The ENT10 class is designed for non-entomology majors. It introduces students to insects “detailing their great variety, structures and functions, habits, and their significance in relation to plants and animals including man," according to the course description.

Biosketches

Abby Lehner. Lehner, who studies landscape ecology, pollinator conservation, solitary bees and global change, specializes in how global change impacts solitary bees.  “For my dissertation work, I am integrating variables across multiple spatial scales to understand how rapid environmental change affects reproduction and habitat selection in the blue orchard bee, Osmia lignaria,” she says. Her previous research focused primarily on bee community ecology. "Throughout my master's, I studied how bee diversity and community composition changed over time at Pinnacles National Park. During my bachelor's, I monitored and compared bee communities in native and restored habitats at the Albany Pine Bush Preserve.”

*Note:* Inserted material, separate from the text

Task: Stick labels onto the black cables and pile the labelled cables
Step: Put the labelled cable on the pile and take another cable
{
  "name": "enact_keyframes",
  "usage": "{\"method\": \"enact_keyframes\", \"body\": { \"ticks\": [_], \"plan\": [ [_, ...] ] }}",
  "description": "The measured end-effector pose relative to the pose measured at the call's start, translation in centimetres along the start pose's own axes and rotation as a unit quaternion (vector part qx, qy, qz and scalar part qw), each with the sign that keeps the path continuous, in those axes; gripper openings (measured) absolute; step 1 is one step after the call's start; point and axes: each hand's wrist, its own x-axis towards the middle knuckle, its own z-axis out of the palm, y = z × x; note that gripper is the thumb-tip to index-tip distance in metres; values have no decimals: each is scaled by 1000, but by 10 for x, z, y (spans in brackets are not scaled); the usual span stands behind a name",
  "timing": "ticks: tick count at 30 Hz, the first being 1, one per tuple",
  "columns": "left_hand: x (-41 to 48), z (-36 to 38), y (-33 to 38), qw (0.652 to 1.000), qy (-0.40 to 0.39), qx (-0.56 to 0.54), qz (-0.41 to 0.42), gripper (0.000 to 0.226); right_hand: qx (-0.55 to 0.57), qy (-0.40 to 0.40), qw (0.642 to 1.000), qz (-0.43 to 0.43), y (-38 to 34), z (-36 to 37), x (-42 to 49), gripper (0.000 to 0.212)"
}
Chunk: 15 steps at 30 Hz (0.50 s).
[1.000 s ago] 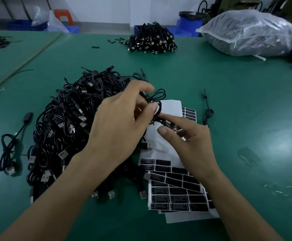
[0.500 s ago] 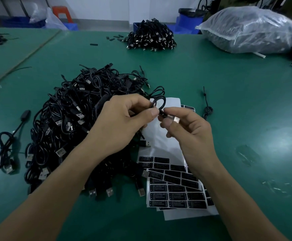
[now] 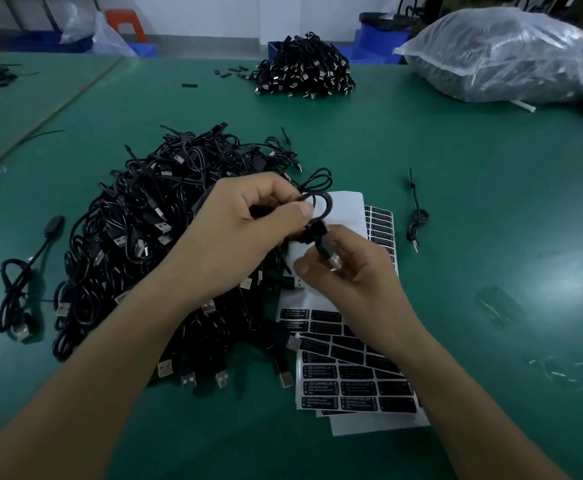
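- While the left hand (image 3: 245, 233) pinches the loop of one cable (image 3: 319, 234), the right hand (image 3: 352, 275) grips its plug end; the hands are close together, just above the sheets (image 3: 352, 386).
- I think the label step is in hand; I cannot tell if a label is on yet.
- Next move: press the label flat, then drop the cable on a pile.
- Count: one held cable; two loose ones, left cable (image 3: 16, 296) and right cable (image 3: 417, 218); two piles, near pile (image 3: 134, 237) and far pile (image 3: 304, 69); one bag (image 3: 508, 57); a few sheets.
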Motion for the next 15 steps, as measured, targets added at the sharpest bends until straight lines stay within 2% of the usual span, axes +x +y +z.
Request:
{"method": "enact_keyframes", "body": {
  "ticks": [5,7,9,12,15],
  "plan": [
    [1,-6,2,991,121,-47,-17,30,-57,23,998,15,6,5,0,25],
    [1,-9,5,983,162,-81,-27,34,-95,-6,995,10,6,9,-2,28],
    [3,-13,7,968,184,-155,-65,36,-155,-62,986,-30,5,15,-3,32],
    [7,-21,10,926,166,-307,-144,34,-212,-122,964,-105,6,23,-5,29],
    [7,-21,11,890,101,-404,-188,26,-176,-65,982,-39,4,17,-5,27]
  ]
}}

Rachel Vannette. Vannette,  a UC Davis Chancellor's Fellow, is an international leader in microbial ecology, studying interactions between plants, insects and microbes. She received her doctorate in ecology and evolutionary biology from the University of Michigan, in 2011. Vannette joined the UC Davis Department of Entomology and Nematology in September of 2015 from Stanford University, where she was a postdoctoral fellow. The Vannette lab is a team of entomologists, microbiologists, chemical ecologists, and community ecologists studying how microbial communities affect plants and insects. 

Geoffrey Attardo. Attardo is a global expert on vectorborne diseases, and renowned for his groundbreaking work on tsetse flies. He holds a doctorate in genetics (2004) from Michigan State University, studying with  Alexander Raikhel. Attardo joined the UC Davis Department of Entomology and Nematology in 2017 from the Yale School of Public Health, where he served as a research scientist studying the reproductive biology of tsetse flies.  He received the Medical, Urban, and Veterinary Entomology Award in 2022 from the Pacific Branch, Entomological Society of America. (See news story)

The UC Davis Department of Entomology and Nematology is one of the nation's highest-ranking entomology departments.  Professor Joanna Chiu, molecular geneticist and physiologist, serves as the chair.